_Goal of the exercise_
Return all lines from the listing below in which "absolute" appears.

_Given data_
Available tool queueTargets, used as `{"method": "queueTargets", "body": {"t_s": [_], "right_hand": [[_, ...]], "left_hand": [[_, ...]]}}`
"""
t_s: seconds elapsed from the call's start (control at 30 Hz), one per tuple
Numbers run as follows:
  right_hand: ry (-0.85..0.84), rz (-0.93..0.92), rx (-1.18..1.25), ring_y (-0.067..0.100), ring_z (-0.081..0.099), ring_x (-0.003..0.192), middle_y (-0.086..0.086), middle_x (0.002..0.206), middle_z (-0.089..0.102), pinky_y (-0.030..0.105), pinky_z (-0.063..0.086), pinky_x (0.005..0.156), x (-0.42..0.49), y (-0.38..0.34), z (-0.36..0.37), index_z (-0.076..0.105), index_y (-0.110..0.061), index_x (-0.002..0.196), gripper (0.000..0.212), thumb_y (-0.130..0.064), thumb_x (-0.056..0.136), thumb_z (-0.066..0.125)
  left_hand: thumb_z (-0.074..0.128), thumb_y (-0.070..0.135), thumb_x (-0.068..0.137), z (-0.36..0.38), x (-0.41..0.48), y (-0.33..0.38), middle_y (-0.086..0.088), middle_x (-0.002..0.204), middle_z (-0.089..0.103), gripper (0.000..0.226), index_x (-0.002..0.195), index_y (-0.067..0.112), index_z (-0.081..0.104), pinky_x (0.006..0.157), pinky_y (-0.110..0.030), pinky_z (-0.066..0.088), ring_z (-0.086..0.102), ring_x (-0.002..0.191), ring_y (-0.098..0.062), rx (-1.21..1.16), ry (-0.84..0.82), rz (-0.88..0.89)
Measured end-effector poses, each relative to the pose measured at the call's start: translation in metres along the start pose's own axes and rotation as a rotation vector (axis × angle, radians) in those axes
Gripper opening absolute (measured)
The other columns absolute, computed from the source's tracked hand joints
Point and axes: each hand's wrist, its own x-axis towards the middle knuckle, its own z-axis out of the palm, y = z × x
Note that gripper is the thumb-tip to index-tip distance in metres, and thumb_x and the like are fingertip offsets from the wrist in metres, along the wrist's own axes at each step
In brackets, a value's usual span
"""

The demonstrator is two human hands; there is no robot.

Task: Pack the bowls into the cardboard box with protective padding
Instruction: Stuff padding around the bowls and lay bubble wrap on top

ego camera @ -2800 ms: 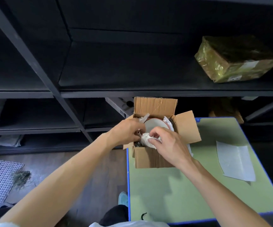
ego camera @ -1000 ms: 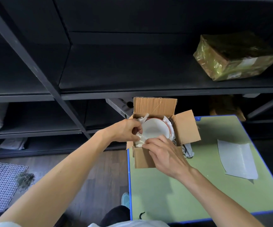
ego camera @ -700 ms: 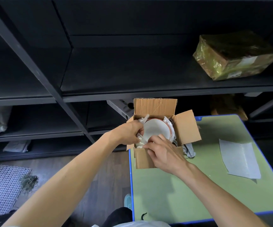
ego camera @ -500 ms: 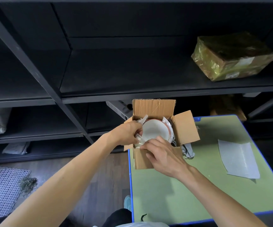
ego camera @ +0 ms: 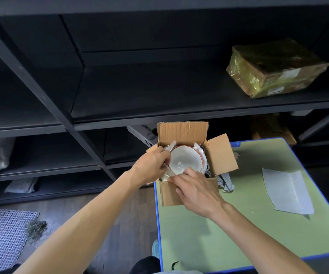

_Solution below_
Gripper opening absolute (measured)
The other columns absolute, computed from the source's tracked hand joints

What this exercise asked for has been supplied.